Protéger et multiplier la production locale est une nécessité si nous voulons préserver nos réserves en devise et offrir du travail à nos jeunes chômeurs. Existe t’il cependant des organismes aptes à Controller la conformité et la qualité de ces produits afin d’éviter de protéger la médiocrité et surveiller les prix de vente de ces produits pour éviter de protéger le gain facile sur le dos de nos concitoyens. Il est nécessaire de protéger la production locale sur des bases saines en créant des produits concurrentiels qui serviront l’économie nationale.

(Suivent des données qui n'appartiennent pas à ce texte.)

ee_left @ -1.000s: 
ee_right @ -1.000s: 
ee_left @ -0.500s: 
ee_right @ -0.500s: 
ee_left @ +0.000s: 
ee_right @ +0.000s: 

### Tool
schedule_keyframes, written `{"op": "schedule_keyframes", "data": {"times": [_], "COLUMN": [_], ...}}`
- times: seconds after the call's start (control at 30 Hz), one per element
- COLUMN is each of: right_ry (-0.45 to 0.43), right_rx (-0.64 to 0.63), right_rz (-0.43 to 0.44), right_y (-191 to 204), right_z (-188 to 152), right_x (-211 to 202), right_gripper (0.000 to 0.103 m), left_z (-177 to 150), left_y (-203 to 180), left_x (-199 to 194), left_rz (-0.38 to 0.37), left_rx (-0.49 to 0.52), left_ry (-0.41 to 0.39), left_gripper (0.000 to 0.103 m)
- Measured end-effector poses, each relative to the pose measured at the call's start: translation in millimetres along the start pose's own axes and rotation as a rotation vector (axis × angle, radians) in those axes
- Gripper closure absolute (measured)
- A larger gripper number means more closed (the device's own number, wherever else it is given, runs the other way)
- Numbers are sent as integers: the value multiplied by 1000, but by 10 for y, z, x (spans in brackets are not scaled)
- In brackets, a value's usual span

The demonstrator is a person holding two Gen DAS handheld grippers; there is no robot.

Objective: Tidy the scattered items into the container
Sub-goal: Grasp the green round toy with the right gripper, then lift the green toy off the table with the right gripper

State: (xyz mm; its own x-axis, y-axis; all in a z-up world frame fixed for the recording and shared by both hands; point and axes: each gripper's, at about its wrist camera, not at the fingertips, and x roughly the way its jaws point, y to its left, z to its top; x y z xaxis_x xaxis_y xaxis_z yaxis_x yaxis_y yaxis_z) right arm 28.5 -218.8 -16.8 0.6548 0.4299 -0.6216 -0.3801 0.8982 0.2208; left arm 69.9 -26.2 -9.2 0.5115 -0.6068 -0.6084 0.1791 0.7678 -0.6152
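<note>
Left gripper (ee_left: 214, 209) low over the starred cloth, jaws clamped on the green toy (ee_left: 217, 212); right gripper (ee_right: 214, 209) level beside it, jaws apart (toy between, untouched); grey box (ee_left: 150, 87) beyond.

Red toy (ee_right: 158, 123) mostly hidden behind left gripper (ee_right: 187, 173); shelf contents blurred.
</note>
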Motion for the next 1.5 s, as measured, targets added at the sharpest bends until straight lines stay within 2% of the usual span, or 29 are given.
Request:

Les entreprises étatiques avaient un impact positif sur l’économie nationale dans les années 70 jusqu’au début des années 80, période durant laquelle nous avons assisté à un renversement intégral des valeurs du entre autres à une libéralisation anarchique de notre économie nationale. Je suis convaincu que notre Algérie nouvelle peut remettre en production plusieurs de ces entreprises en rénovant leurs équipements et surtout en rénovant les mentalités des gestionnaires et des travailleurs en établissant de nouvelles règles de gestion et de travail.
Comme l’ont découvert plusieurs de nos ministres technocrates, il est tres difficiles de changer des mentalités qui sont bien encrées dans notre société depuis plusieurs décennies, il n’y aura certainement pas de miracles mais petit à petit nous arriverons en premier lieu à arrêter l’hémorragie puis à fermer la plaie.